▶ _Exercise prompt_
No line before the one holding "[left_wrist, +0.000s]" is to be copied; that line and all after it, through the end of the listing, are returned exactly, minus pictures.

▶ _Data provided_
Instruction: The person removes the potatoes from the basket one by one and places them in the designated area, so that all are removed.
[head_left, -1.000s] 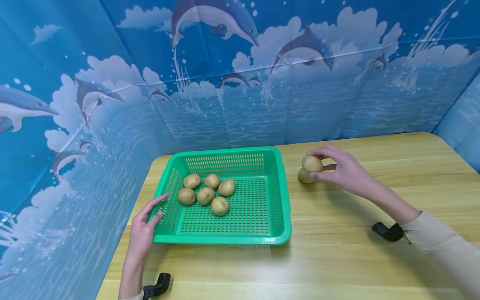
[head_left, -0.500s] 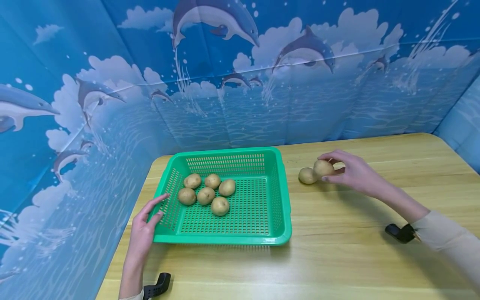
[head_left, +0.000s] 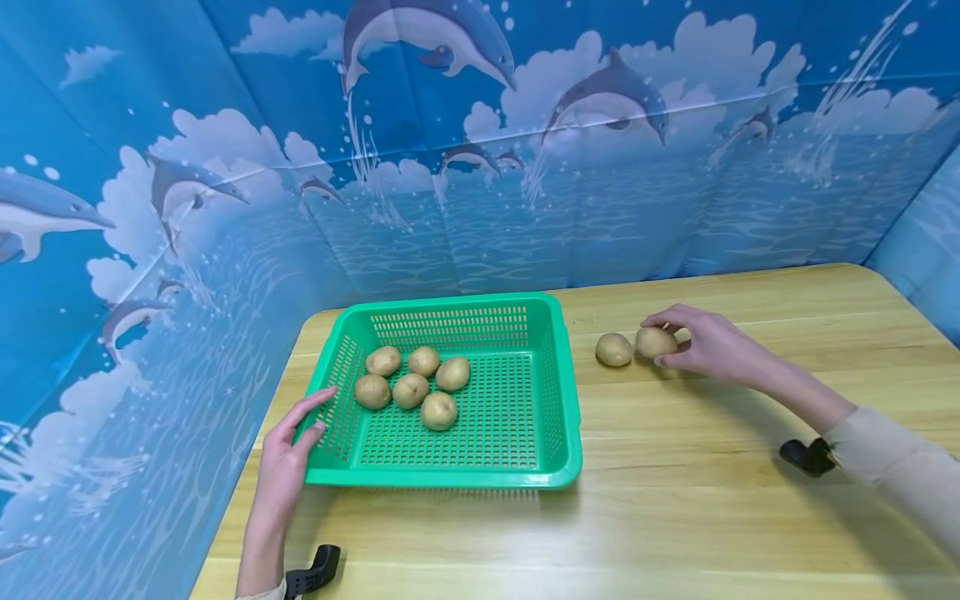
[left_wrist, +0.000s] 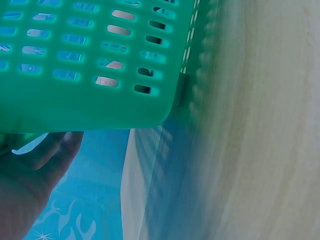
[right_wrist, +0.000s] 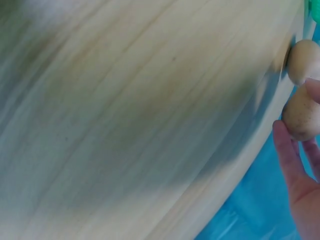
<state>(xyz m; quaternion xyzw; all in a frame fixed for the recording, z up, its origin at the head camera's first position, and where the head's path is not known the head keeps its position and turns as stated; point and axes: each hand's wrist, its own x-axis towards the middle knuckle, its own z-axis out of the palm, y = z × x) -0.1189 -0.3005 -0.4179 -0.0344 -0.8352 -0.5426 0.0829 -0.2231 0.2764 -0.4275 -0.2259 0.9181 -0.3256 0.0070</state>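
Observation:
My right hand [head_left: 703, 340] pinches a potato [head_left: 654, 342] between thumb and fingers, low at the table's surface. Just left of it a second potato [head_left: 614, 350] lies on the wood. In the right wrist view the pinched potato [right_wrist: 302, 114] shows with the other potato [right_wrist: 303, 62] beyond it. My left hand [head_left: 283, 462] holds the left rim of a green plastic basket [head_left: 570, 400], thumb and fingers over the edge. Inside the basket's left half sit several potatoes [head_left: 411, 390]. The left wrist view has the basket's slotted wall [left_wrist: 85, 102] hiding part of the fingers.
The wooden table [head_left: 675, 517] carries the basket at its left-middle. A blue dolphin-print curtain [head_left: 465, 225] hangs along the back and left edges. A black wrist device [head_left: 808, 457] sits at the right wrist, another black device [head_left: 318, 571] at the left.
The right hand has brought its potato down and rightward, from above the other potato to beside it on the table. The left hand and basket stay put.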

▶ _Expected answer_
[left_wrist, +0.000s] 
[right_wrist, +0.000s] 
<state>(xyz m; quaternion xyzw; all in a frame fixed for the recording, z up, its origin at the head camera's first position, and where the head's path is not known the head keeps its position and turns as stated; point and axes: each hand's wrist, its own x-axis towards the middle knuckle, its own z-axis out of the palm, y = z × x) -0.1189 -0.3005 -0.4179 -0.0344 -0.8352 -0.5426 0.0829 -0.2231 0.2764 -0.4275 -0.2259 0.9181 -0.3256 0.0070</state>
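Observation:
My right hand [head_left: 703, 340] pinches a potato [head_left: 654, 342] between thumb and fingers, low at the table's surface. Just left of it a second potato [head_left: 614, 350] lies on the wood. In the right wrist view the pinched potato [right_wrist: 302, 114] shows with the other potato [right_wrist: 303, 62] beyond it. My left hand [head_left: 283, 462] holds the left rim of a green plastic basket [head_left: 570, 400], thumb and fingers over the edge. Inside the basket's left half sit several potatoes [head_left: 411, 390]. The left wrist view has the basket's slotted wall [left_wrist: 85, 102] hiding part of the fingers.
The wooden table [head_left: 675, 517] carries the basket at its left-middle. A blue dolphin-print curtain [head_left: 465, 225] hangs along the back and left edges. A black wrist device [head_left: 808, 457] sits at the right wrist, another black device [head_left: 318, 571] at the left.
The right hand has brought its potato down and rightward, from above the other potato to beside it on the table. The left hand and basket stay put.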

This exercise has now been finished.